What is expected: Starting at the first line of the data below, write out each line exactly until you reach the line containing "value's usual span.", and include that line too.

Data excerpt:
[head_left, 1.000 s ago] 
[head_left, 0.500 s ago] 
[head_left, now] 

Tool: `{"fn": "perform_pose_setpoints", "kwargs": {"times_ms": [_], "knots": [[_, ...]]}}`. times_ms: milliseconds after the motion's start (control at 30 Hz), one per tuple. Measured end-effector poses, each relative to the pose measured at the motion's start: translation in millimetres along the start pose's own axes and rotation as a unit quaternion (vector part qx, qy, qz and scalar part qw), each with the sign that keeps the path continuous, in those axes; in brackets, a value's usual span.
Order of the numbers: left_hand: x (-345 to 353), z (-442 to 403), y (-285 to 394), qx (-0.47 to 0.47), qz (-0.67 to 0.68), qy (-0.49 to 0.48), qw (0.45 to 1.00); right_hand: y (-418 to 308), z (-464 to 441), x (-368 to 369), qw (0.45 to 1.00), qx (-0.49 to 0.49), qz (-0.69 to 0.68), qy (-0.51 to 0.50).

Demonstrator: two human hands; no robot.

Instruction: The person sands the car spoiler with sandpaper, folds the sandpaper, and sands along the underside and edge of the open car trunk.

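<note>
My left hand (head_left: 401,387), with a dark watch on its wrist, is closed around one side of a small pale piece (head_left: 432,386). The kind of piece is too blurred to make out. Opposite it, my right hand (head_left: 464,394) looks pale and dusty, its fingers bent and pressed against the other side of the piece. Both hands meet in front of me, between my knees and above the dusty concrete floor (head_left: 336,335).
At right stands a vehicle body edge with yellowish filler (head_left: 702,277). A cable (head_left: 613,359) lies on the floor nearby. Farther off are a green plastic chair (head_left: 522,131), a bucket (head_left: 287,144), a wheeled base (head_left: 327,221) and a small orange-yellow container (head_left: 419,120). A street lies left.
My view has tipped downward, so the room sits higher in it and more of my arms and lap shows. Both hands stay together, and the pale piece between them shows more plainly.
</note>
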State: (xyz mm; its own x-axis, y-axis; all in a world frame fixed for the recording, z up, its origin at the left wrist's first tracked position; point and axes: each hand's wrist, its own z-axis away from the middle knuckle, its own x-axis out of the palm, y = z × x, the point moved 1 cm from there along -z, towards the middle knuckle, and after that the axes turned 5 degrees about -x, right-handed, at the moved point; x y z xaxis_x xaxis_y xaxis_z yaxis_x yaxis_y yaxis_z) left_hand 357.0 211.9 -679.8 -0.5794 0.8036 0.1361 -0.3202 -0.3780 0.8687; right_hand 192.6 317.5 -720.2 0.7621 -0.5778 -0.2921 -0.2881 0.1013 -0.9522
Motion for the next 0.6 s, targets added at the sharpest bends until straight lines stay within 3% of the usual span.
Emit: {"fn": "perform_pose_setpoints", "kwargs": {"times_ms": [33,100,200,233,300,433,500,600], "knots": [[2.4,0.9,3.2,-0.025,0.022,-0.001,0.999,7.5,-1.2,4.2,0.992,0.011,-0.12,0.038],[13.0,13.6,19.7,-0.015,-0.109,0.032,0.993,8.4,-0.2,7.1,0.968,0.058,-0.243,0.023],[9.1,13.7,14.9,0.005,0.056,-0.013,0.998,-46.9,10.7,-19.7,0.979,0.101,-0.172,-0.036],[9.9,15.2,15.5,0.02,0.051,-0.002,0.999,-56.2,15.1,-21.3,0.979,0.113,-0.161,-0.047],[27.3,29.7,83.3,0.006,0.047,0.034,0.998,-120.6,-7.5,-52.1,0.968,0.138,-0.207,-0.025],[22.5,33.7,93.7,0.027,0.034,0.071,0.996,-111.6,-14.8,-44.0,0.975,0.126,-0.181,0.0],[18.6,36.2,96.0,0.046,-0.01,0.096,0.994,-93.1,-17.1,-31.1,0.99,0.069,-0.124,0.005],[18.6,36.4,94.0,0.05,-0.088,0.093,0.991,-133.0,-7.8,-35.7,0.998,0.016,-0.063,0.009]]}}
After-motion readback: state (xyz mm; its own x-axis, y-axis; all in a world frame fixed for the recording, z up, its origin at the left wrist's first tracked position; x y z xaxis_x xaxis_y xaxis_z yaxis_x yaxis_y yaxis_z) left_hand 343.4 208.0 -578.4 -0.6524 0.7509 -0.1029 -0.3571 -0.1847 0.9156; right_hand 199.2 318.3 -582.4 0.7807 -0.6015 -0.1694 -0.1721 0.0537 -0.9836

Final answer:
[head_left, 1.000 s ago] 
[head_left, 0.500 s ago] 
[head_left, now] 

Tool: `{"fn": "perform_pose_setpoints", "kwargs": {"times_ms": [_], "knots": [[_, ...]]}}`. times_ms: milliseconds after the motion's start (control at 30 Hz), one per tuple. Measured end-effector poses, each relative to the pose measured at the motion's start: translation in millimetres along the start pose's own axes and rotation as a unit quaternion (vector part qx, qy, qz and scalar part qw), each with the sign that keeps the path continuous, in those axes; in brackets, a value's usual span.

No further work remains on the exercise.